As for the supposed concern of the Times and Barnard for the well-being of the Syrian people, it is instructive to recall the crucial role the newspaper played in promoting and legitimizing the lies and pretexts (weapons of mass destruction, the fight against Al Qaeda, the pursuit of democracy) that were used by the American ruling class to justify the invasion and occupation that killed hundreds of thousands of Iraqis and devastated the country, and the identical role the Times played in promoting the wars for regime-change in Libya and Syria that have had similarly catastrophic consequences for the people.
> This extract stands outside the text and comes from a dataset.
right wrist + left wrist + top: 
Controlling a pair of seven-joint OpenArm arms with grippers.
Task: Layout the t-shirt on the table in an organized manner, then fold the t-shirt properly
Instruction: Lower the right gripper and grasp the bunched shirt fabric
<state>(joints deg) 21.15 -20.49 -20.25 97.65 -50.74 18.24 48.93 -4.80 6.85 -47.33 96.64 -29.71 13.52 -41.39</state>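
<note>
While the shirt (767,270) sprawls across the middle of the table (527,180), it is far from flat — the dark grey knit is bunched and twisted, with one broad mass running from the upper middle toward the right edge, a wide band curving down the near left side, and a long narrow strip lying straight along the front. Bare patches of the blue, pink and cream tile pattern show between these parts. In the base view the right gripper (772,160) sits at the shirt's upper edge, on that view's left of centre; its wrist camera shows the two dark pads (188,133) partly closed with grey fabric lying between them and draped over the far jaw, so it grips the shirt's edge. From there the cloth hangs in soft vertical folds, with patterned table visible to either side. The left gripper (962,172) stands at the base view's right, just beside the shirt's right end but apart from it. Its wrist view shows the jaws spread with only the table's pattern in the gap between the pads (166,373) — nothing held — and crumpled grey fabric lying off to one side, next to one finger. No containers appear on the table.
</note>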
The Times ran similar front-page lead articles by conduits of the CIA and Pentagon such as Judith Miller in the run-up to the 2003 invasion of Iraq, and other Times purveyors of state propaganda penned the same type of “news” articles in advance of the Libyan and Syrian wars.
The Times has repeatedly used its news pages to agitate for military escalation in the Middle East on the pretext of human rights. It published articles in 2013 supposedly “proving” that Syrian government forces had fired chemical weapons into the Damascus suburb of Ghouta, an event that was to serve as the casus beli for a US attack on the regime’s forces in the late summer and autumn of 2013. After the plans for war were temporarily shelved, articles appeared in other publications exposing the Times’ claims as fraudulent, most notably by investigative journalist Seymour Hersh.